:: ACTIVITY ::
Your task is to copy each line of the listing that contains the word "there".

:: DATA SECTION ::
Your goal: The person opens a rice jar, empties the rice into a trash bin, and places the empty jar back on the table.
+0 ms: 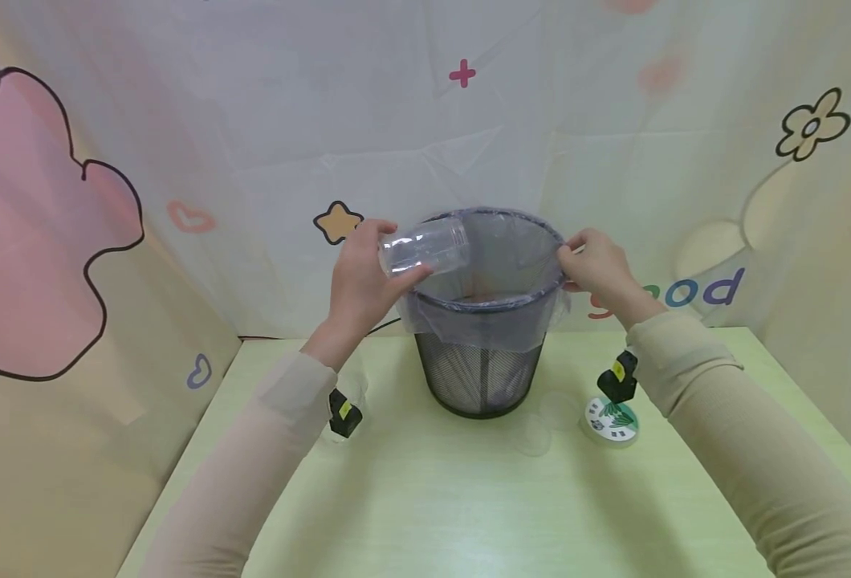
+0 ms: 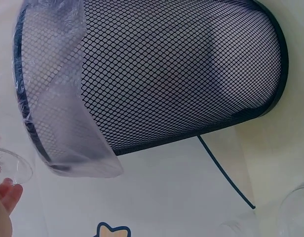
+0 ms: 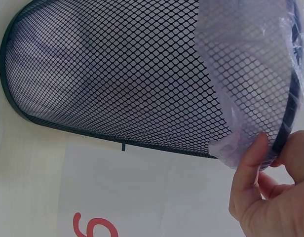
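A black mesh wastebasket [image 1: 462,373] stands upright on the table, its mouth lined with a thin, pale purple plastic bag [image 1: 479,327] folded over the rim. My left hand [image 1: 356,277] grips a clear plastic jar [image 1: 429,247] by its base end. The jar lies tilted sideways over the left part of the opening, its mouth pointing to the right. On the other side, my right hand [image 1: 599,263] pinches the bag and rim between thumb and fingers [image 3: 253,160]. Only the jar's round base end shows at the edge of the left wrist view.
Clear round discs [image 1: 531,435] lie in front of the bin. To their right sits a round container [image 1: 612,421] with a green and white label. Another clear round container [image 2: 296,212] stands at the left, partly hidden by my wrist. A printed cloth [image 1: 396,96] hangs behind the table.
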Available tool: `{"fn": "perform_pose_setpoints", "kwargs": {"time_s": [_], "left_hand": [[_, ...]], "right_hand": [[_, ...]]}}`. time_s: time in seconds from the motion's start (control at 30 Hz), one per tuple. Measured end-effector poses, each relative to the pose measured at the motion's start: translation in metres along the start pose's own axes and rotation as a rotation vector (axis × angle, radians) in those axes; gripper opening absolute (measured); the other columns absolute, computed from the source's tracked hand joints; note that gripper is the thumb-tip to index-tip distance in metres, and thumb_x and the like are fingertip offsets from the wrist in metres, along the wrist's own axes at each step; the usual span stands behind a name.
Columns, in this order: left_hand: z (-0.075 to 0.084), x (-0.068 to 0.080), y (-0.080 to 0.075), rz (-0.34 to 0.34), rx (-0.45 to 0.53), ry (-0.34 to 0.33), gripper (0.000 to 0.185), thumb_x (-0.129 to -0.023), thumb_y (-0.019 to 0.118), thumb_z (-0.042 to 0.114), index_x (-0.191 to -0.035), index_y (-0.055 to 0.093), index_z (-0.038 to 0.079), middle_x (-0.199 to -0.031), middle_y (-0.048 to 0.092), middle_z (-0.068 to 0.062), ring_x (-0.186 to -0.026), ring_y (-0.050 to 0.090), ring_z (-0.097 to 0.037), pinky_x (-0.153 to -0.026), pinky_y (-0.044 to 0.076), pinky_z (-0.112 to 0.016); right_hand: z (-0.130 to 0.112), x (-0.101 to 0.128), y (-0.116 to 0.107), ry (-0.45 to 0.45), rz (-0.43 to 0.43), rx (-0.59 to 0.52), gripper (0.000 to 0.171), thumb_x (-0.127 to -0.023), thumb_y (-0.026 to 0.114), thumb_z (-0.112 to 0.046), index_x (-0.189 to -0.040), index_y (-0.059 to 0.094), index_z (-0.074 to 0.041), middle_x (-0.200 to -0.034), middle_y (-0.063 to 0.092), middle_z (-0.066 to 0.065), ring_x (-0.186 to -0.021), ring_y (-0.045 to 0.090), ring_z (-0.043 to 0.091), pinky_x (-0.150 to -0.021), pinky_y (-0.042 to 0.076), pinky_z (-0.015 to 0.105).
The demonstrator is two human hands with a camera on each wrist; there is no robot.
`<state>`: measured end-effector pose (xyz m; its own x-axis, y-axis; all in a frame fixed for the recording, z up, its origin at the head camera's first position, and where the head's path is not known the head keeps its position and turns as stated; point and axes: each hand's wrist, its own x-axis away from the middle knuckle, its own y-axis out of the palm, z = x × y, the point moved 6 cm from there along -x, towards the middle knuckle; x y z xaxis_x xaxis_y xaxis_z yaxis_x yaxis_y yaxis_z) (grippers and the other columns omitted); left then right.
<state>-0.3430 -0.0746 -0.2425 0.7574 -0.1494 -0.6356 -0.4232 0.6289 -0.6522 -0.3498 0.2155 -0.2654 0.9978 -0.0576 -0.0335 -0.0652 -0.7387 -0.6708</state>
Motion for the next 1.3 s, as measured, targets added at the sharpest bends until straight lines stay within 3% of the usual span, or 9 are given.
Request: {"fn": "perform_pose_setpoints", "kwargs": {"time_s": [0.1, 0.33, 0.47, 0.67, 0.97, 1.17, 1.3], "left_hand": [[-0.007, 0.005, -0.006, 0.028, 0.04, -0.02, 0.07, -0.07, 0.076, 0.044, -0.122, 0.047, 0.008, -0.121, 0.052, -0.005, -0.111, 0.05, -0.023, -0.089, 0.044, -0.036], [-0.023, 0.018, -0.023, 0.183, 0.104, 0.005, 0.074, -0.067, 0.081, 0.037, -0.124, 0.046, 0.005, -0.116, 0.051, -0.008, -0.107, 0.051, -0.023, -0.091, 0.043, -0.035], [-0.035, 0.026, -0.028, 0.226, 0.159, -0.035, 0.073, -0.066, 0.082, 0.032, -0.127, 0.048, 0.009, -0.114, 0.049, -0.009, -0.105, 0.051, -0.022, -0.088, 0.045, -0.032], [-0.052, 0.044, -0.027, 0.238, 0.227, -0.133, 0.074, -0.066, 0.082, 0.032, -0.131, 0.051, 0.014, -0.112, 0.044, -0.009, -0.104, 0.05, -0.021, -0.089, 0.046, -0.034], [-0.069, 0.072, -0.017, 0.229, 0.298, -0.263, 0.067, -0.068, 0.08, 0.036, -0.125, 0.053, 0.012, -0.115, 0.043, -0.007, -0.106, 0.05, -0.022, -0.09, 0.046, -0.041], [-0.075, 0.09, -0.004, 0.212, 0.357, -0.367, 0.064, -0.07, 0.078, 0.035, -0.121, 0.048, 0.012, -0.115, 0.051, -0.006, -0.103, 0.05, -0.022, -0.084, 0.049, -0.044], [-0.079, 0.102, 0.009, 0.194, 0.402, -0.416, 0.066, -0.071, 0.078, 0.035, -0.123, 0.044, 0.012, -0.117, 0.052, -0.007, -0.108, 0.051, -0.023, -0.09, 0.047, -0.043]], "right_hand": [[0.0, 0.0, 0.0, 0.0, -0.001, -0.004, 0.039, -0.092, 0.037, -0.024, -0.119, 0.042, 0.004, -0.102, 0.053, 0.021, -0.067, 0.064, 0.01, -0.071, 0.055, 0.032], [0.0, -0.001, -0.001, -0.002, 0.002, -0.002, 0.039, -0.092, 0.037, -0.023, -0.119, 0.042, 0.005, -0.104, 0.053, 0.021, -0.067, 0.063, 0.009, -0.071, 0.055, 0.032], [0.0, -0.002, -0.003, -0.002, 0.008, 0.008, 0.039, -0.093, 0.038, -0.023, -0.119, 0.043, 0.006, -0.106, 0.053, 0.022, -0.069, 0.063, 0.012, -0.074, 0.055, 0.034], [-0.001, -0.001, -0.003, 0.002, 0.011, 0.024, 0.04, -0.093, 0.037, -0.023, -0.12, 0.043, 0.006, -0.107, 0.054, 0.023, -0.071, 0.064, 0.013, -0.078, 0.053, 0.038], [-0.001, -0.001, -0.001, 0.022, 0.003, -0.006, 0.04, -0.093, 0.037, -0.023, -0.121, 0.043, 0.005, -0.106, 0.054, 0.02, -0.07, 0.063, 0.011, -0.084, 0.051, 0.041], [0.0, -0.002, 0.001, 0.032, -0.004, -0.017, 0.041, -0.093, 0.037, -0.023, -0.122, 0.042, 0.005, -0.107, 0.053, 0.02, -0.068, 0.061, 0.007, -0.086, 0.049, 0.041], [0.0, -0.001, 0.0, 0.037, -0.006, -0.008, 0.041, -0.093, 0.037, -0.023, -0.122, 0.043, 0.005, -0.106, 0.053, 0.019, -0.069, 0.061, 0.007, -0.082, 0.051, 0.039]]}}
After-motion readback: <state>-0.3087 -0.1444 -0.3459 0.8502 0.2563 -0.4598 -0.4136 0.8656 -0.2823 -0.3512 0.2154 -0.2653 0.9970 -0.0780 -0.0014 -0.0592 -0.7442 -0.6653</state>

:: EXERCISE OUTPUT ::
The demonstrator is two human hands with a camera on each wrist; there is no robot.
`<state>`: measured end-effector pose (xyz m; its own x-axis, y-axis; all in a frame fixed for the recording, z up, its origin at the head camera's first position, and where the head's path is not known the head keeps its position and turns as stated; point and axes: each hand's wrist, its own x-axis away from the middle knuckle, its own y-axis out of the palm, z = x × y, the point moved 6 cm from there along -x, towards the middle knuckle; x y z xaxis_x xaxis_y xaxis_z yaxis_x yaxis_y yaxis_z) (grippers and the other columns omitted); left then right.

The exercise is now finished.